Minutes of the 3rd NTS meeting

Location:
Katlenburg-Lindau, FRG
Date:
October 11/12th 1994 (during DANTE's 11th meeting)
Participants:
Philip Taylor [PT], Jiri Zlatuska [JZ], Bernd Raichle [BR], Friedhelm Sowa [FS], Peter Breitenlohner [PB], Joachim Lammarsch [JL]

General Statements

It was agreed that no progress had apparently been made on the `canonical TeX kit' project, and that no progress was likely to be made unless and until an active proponent of the project emerged within, or was recruited to, the group; accordingly the project was officially placed on ice.

It was agreed that in the absence of adequate funding for the NTS project proper, no serious work could be carried out; several possible sources of funding remained to be explored, and the group were hopeful that this project would see the light of day before too long. [ACTION: JZ, JL]
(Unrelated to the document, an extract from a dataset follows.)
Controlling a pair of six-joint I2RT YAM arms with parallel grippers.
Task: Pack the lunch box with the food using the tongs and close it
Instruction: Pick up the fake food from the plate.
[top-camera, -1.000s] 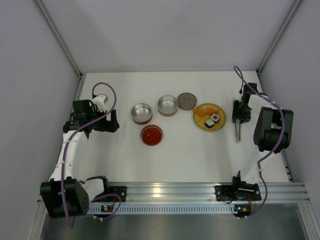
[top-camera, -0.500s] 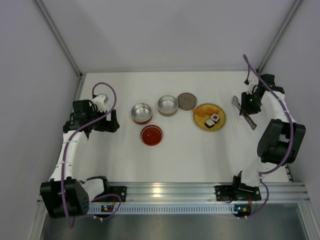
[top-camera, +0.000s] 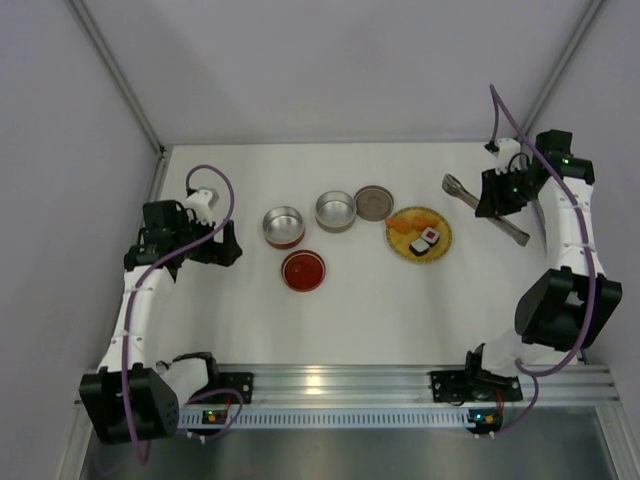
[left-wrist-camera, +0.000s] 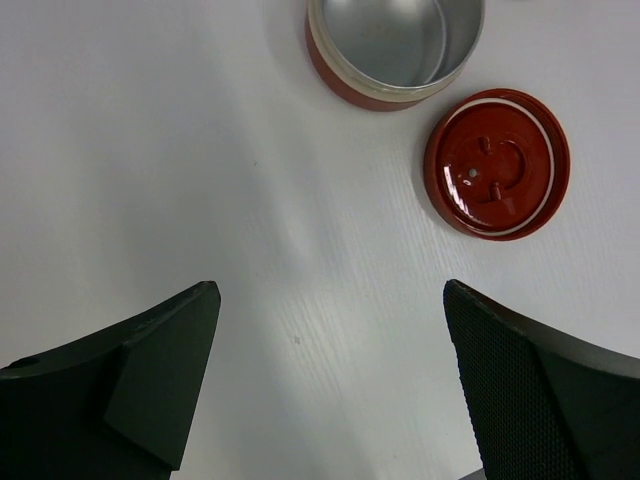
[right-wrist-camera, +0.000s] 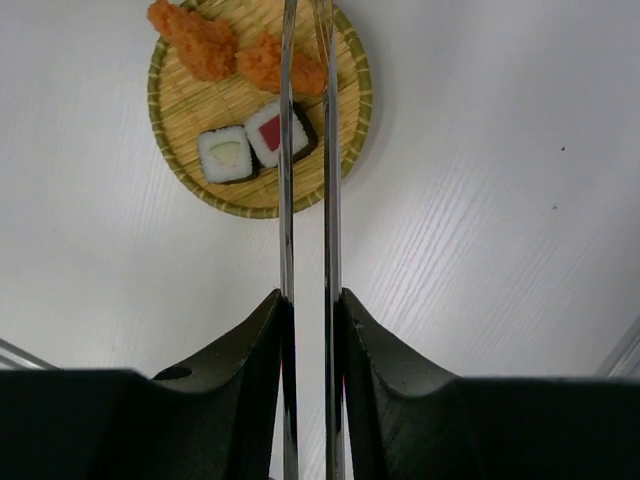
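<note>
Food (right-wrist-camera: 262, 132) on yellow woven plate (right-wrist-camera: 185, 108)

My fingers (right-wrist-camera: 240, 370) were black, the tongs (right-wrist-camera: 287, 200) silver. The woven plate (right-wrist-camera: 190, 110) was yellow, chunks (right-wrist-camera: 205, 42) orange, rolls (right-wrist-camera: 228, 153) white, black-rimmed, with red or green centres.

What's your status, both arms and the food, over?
Right gripper shut on tongs, tips toward plate. Left gripper open, empty, near red lid. Food on plate; red tin empty. Nothing between tongs and plate.
</note>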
It was agreed that the e-TeX project was both feasible and very worthwhile, and that all efforts should initially be concentrated on achiving progress in this area. With the benefit of hindsight it was agreed that the original proposal to issue new releases at six-monthly intervals had been over-optimistic, and that a more realistic timescale would involve new releases once per year. It was also agreed that the first release should be accomplished as soon as possible, consistent with the need to ensure that the code released was both bug-free and unlikely to require more than a minimum of re-thinking in the light of experience.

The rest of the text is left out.